Work instructions: Lines from the line with "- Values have" to the line with "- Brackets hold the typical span" in the entries below, and only those, must be output exactly, with both ends included.

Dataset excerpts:
__________

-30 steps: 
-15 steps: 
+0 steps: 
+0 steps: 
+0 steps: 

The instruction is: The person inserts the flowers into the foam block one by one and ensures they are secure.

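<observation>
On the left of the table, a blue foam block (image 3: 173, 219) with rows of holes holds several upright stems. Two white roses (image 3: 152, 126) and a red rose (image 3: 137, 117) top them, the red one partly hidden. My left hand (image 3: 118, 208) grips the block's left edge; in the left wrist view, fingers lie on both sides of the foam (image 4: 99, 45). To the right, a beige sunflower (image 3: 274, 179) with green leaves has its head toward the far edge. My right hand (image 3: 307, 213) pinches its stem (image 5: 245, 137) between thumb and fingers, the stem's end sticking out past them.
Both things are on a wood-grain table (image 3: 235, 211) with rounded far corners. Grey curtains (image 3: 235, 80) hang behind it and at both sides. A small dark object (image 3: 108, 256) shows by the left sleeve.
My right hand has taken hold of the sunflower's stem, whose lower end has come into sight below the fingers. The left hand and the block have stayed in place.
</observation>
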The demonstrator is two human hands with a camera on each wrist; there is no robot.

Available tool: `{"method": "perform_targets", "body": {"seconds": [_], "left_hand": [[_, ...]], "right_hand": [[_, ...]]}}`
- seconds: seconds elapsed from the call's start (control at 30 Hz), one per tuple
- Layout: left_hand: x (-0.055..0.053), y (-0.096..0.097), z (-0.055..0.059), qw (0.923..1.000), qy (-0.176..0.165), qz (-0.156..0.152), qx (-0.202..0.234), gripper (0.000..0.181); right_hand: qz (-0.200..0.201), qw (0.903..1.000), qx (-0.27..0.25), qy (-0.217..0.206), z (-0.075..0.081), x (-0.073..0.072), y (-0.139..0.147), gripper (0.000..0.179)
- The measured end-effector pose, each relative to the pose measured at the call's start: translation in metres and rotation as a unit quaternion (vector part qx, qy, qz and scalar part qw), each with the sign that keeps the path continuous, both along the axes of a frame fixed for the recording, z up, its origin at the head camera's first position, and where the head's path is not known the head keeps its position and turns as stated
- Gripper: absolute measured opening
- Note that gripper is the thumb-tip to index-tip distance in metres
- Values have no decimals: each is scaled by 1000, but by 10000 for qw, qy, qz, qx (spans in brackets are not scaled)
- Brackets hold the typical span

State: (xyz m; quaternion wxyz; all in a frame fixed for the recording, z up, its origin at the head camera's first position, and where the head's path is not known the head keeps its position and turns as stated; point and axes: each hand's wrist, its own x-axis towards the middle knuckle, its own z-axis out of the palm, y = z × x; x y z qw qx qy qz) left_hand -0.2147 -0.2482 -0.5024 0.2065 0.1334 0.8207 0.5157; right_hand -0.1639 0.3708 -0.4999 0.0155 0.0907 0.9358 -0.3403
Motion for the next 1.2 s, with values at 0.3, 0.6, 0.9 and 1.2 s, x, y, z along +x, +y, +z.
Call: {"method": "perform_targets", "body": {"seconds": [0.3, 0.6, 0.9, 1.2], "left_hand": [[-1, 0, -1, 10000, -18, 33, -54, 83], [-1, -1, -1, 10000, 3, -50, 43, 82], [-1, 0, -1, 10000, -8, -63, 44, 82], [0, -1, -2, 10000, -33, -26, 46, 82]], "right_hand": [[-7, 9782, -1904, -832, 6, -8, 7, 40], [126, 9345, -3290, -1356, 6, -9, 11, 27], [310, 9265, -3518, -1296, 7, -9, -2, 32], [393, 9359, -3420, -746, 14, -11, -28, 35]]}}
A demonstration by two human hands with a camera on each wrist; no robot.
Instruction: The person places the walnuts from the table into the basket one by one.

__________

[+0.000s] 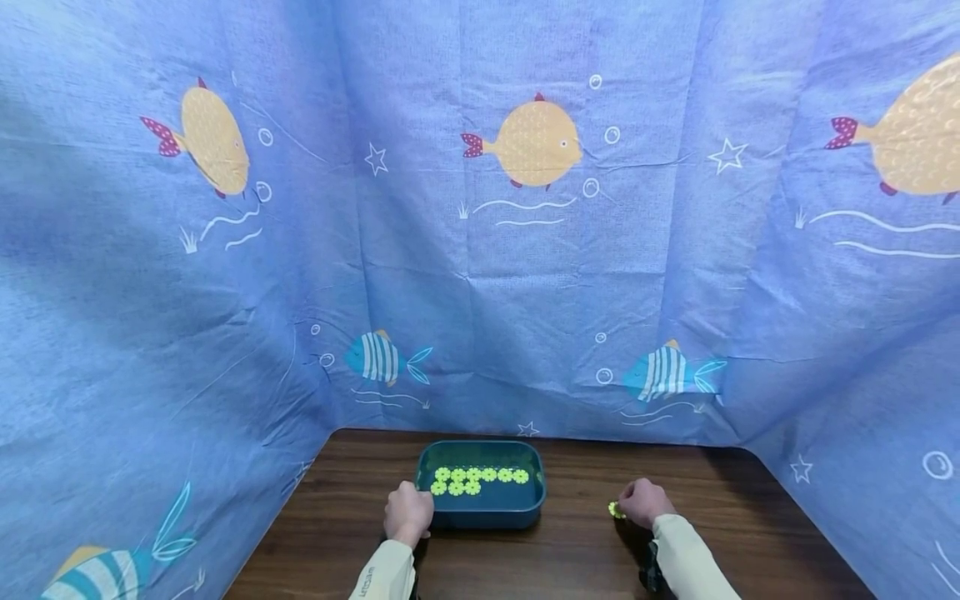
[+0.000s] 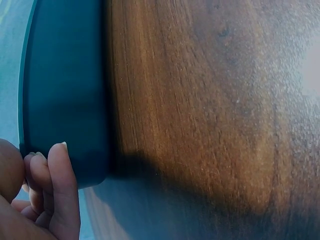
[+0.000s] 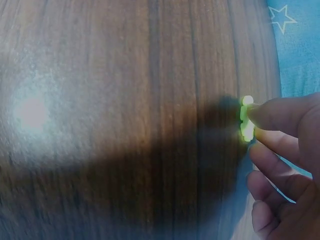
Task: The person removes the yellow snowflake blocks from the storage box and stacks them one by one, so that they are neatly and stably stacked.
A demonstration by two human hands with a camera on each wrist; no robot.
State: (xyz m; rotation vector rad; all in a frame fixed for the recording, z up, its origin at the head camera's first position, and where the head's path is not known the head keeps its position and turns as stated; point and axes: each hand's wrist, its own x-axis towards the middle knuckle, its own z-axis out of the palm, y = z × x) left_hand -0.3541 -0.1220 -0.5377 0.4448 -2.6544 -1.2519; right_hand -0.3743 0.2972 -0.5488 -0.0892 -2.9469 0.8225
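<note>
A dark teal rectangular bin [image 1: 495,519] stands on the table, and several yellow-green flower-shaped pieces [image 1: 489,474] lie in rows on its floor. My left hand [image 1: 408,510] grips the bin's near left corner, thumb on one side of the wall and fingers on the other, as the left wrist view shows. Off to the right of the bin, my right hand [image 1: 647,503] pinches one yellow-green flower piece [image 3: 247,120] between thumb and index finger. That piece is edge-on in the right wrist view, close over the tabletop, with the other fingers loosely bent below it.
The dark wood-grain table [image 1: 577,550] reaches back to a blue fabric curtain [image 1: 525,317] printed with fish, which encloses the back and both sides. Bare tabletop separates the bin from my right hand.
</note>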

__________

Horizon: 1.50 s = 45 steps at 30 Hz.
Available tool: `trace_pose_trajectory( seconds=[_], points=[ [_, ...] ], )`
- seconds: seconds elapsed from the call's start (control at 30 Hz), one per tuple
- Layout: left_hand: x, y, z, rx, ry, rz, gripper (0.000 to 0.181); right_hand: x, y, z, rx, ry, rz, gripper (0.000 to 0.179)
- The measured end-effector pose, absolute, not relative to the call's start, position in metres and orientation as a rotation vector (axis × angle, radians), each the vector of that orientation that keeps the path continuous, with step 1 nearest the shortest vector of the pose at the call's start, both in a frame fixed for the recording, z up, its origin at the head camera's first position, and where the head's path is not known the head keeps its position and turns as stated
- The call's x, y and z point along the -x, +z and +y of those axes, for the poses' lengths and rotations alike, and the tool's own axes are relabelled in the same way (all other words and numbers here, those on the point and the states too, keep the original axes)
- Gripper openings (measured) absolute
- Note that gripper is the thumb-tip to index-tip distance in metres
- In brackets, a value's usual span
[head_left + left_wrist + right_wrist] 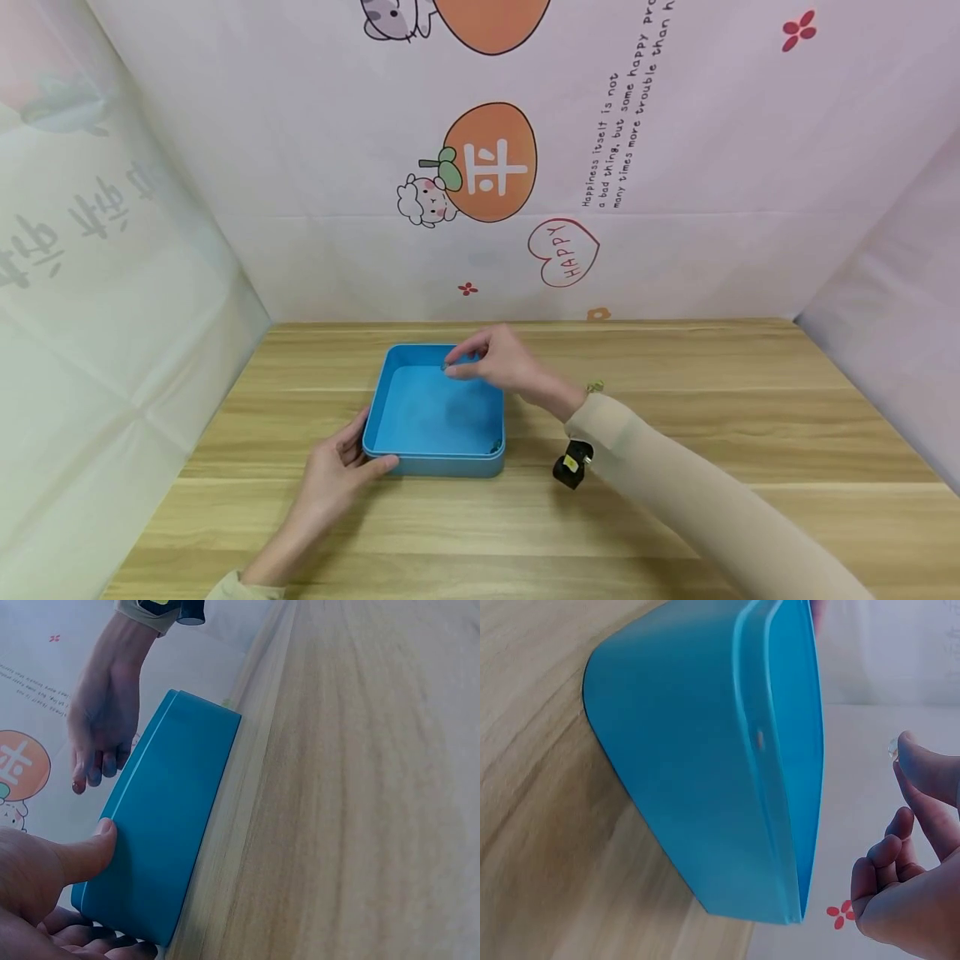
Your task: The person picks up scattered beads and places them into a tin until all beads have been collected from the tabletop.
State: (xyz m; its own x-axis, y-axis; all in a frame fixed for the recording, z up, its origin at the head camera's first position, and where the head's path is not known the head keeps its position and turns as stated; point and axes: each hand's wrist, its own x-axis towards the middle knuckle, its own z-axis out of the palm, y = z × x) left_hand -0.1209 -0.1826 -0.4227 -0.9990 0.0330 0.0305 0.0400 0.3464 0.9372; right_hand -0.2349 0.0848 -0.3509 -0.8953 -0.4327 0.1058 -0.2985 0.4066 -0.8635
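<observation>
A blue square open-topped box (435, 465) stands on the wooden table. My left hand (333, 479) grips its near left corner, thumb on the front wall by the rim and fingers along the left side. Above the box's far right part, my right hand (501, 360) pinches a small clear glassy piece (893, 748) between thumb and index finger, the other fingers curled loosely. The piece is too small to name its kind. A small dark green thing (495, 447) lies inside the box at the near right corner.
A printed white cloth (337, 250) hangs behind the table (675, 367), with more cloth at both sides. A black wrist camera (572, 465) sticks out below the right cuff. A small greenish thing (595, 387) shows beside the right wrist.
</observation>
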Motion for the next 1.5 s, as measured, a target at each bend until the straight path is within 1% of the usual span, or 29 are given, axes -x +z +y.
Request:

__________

Output:
- Values have no decimals: each is scaled by 1000, but by 10000 for qw, qy, qz, qx (spans in brackets are not scaled)
- Brackets hold the typical span

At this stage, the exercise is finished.